#### Problem details:
Give a verbatim copy of the data, leaving the pictures out.
=-=-=
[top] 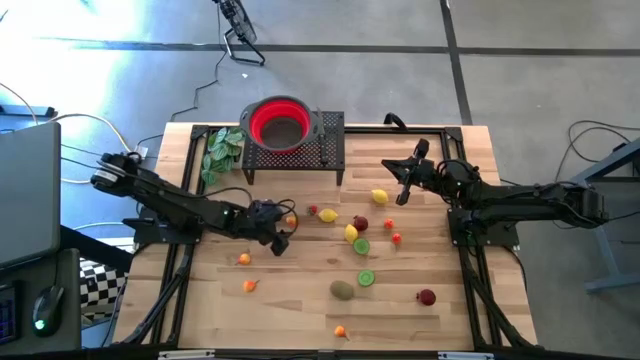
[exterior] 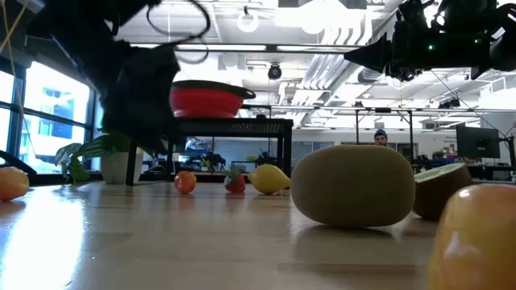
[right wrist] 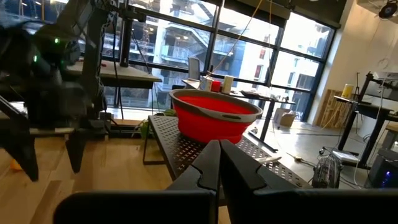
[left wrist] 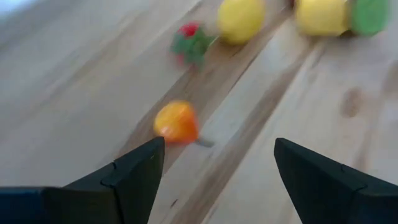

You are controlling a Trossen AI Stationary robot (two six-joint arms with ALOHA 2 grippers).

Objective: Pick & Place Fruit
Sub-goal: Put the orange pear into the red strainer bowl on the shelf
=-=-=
#### Answer to this problem:
[top] 
[exterior] 
[right wrist] 
[left wrist] 

You are controlling a Trossen AI Stationary robot (two six-joint arms with ALOHA 2 grippers).

Objective: Pick & Place Fruit
Sub-goal: Put the orange pear into the red strainer bowl on the shelf

The exercise has been answered, and the work is done.